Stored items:

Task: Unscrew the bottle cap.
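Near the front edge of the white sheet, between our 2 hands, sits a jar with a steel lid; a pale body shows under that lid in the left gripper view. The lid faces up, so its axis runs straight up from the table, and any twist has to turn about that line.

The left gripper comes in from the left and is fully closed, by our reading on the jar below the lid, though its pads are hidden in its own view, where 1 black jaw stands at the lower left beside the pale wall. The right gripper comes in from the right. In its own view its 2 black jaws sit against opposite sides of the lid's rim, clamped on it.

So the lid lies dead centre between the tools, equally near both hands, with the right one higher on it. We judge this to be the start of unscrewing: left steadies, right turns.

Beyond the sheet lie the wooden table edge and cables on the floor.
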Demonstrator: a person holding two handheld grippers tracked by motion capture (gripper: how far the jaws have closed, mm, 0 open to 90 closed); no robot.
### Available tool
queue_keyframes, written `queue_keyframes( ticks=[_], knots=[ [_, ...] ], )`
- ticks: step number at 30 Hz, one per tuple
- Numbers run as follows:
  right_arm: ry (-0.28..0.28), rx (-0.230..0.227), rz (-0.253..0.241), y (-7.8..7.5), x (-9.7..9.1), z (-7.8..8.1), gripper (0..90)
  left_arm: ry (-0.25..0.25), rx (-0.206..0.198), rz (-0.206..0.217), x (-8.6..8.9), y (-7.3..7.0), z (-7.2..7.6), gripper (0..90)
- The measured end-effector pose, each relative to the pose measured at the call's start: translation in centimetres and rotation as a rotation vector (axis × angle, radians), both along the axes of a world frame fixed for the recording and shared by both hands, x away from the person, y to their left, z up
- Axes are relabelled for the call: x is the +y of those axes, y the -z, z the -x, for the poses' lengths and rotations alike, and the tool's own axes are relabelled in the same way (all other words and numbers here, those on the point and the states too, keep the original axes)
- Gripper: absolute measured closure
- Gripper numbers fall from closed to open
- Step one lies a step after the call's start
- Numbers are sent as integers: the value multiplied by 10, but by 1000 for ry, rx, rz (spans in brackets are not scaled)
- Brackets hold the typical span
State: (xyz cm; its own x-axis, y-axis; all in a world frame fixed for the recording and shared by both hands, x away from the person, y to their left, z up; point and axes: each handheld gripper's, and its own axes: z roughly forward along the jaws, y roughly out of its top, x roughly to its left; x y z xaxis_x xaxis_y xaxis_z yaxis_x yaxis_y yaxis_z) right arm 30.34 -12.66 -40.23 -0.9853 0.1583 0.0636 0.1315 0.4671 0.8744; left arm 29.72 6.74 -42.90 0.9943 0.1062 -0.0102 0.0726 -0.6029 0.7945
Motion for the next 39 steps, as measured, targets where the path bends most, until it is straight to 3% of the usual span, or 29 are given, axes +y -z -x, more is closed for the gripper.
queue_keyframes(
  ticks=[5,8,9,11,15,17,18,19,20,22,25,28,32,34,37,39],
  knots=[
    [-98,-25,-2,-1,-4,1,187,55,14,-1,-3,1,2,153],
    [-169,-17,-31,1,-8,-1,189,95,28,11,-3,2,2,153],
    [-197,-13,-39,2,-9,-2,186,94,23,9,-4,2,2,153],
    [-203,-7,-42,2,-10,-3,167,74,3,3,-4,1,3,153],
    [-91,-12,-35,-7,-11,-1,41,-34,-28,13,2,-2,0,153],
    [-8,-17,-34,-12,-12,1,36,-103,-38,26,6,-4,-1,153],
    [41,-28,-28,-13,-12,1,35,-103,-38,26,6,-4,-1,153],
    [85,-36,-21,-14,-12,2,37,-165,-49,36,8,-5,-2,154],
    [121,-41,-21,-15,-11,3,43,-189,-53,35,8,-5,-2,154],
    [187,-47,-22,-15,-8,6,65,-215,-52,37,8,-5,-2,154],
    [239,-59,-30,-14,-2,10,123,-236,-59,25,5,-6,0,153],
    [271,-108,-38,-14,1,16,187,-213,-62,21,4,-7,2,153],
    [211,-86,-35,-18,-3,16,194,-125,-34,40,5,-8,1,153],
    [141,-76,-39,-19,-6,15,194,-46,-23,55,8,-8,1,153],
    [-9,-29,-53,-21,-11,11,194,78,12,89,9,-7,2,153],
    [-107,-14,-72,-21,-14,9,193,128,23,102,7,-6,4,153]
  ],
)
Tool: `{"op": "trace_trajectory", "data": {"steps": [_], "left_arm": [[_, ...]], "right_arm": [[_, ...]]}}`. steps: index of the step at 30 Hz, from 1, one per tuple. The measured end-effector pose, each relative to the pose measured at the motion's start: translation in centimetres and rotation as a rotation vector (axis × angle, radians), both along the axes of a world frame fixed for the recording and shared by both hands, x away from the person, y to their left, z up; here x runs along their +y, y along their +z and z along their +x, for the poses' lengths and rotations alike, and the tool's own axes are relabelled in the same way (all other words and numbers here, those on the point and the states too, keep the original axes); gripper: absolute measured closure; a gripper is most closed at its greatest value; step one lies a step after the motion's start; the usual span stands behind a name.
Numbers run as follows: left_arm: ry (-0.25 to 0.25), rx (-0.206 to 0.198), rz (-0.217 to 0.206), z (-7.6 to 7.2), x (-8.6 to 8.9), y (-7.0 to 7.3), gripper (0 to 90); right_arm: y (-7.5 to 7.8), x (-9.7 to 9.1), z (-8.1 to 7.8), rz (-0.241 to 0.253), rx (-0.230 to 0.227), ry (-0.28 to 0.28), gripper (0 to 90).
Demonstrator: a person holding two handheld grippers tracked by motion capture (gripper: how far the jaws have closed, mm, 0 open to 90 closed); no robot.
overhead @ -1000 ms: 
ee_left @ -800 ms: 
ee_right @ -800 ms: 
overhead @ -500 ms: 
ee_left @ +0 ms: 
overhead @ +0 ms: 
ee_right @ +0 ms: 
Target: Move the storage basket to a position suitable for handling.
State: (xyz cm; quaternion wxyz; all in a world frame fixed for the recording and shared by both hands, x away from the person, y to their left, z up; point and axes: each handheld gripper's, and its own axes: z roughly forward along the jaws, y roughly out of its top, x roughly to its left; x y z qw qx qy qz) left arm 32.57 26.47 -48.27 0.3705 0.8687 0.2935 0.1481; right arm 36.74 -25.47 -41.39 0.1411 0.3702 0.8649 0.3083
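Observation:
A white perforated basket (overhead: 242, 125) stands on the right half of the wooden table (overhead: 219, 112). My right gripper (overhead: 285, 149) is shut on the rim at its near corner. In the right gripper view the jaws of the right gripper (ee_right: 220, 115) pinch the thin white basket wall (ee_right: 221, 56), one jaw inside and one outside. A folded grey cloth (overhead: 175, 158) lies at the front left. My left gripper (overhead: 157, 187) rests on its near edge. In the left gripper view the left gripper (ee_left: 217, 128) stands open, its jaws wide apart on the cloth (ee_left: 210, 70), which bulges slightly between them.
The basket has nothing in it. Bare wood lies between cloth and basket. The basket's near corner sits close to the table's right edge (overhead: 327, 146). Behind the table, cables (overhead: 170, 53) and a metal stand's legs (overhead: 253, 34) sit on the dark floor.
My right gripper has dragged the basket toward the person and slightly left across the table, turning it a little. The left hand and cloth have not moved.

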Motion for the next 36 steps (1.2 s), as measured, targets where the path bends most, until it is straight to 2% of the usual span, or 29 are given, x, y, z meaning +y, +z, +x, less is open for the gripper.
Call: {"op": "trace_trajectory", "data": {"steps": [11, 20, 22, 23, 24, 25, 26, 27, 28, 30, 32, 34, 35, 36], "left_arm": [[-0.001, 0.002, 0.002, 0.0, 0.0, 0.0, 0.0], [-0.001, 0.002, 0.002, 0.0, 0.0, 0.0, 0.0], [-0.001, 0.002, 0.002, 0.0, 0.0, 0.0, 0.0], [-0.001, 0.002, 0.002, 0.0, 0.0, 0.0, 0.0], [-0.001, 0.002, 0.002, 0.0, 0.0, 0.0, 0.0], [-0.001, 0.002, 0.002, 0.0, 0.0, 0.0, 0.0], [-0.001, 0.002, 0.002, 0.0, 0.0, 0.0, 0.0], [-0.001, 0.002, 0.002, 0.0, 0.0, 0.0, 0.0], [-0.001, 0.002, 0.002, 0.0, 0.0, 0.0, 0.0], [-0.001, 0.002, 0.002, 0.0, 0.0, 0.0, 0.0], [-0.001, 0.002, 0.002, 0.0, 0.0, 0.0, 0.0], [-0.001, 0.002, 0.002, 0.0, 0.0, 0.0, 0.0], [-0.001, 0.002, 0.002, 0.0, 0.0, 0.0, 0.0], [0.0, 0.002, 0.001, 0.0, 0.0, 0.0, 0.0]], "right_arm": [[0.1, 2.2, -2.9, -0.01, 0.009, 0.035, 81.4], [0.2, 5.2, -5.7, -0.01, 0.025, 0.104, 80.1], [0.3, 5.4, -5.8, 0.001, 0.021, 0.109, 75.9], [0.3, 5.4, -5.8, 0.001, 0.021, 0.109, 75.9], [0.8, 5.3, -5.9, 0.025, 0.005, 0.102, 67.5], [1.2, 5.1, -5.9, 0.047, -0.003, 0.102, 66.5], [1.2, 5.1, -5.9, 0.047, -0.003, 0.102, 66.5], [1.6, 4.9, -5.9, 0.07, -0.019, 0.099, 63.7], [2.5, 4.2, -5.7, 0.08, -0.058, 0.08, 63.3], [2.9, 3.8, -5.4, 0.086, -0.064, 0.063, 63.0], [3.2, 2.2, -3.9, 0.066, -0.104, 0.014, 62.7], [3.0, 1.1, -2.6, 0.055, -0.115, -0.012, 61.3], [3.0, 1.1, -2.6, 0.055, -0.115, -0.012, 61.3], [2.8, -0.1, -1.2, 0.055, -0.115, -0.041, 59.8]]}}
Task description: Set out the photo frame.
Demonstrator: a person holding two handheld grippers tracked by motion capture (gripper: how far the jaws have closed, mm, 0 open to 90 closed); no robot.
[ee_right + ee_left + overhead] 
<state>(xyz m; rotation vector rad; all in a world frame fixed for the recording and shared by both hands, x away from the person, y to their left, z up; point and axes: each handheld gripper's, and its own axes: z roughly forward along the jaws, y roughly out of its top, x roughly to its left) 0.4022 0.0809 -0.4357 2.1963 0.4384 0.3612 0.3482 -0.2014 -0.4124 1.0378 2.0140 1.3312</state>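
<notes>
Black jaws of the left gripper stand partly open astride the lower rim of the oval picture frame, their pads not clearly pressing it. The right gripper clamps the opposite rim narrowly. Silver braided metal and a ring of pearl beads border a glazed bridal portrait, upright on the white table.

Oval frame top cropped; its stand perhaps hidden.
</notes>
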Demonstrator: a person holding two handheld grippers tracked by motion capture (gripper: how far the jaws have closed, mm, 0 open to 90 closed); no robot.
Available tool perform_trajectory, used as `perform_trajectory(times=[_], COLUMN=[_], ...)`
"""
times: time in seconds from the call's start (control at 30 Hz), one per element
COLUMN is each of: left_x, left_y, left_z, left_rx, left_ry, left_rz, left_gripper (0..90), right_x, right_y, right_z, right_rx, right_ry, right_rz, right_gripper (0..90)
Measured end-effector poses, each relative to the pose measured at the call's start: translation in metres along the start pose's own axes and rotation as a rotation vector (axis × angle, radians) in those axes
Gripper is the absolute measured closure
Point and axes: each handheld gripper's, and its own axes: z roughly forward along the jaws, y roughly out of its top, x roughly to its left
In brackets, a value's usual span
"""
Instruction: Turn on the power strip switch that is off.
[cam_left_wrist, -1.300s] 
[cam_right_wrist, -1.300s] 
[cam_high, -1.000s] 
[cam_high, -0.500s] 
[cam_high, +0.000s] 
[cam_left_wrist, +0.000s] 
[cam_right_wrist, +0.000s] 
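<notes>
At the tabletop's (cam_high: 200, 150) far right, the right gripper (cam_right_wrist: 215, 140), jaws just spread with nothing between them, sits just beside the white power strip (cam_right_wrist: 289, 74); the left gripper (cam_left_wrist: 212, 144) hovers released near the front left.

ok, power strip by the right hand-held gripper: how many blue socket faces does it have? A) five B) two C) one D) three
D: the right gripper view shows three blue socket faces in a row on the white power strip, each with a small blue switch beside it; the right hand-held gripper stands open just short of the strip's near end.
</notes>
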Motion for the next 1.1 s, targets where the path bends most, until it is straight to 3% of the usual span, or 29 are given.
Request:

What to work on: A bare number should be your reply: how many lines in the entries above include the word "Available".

The answer: 2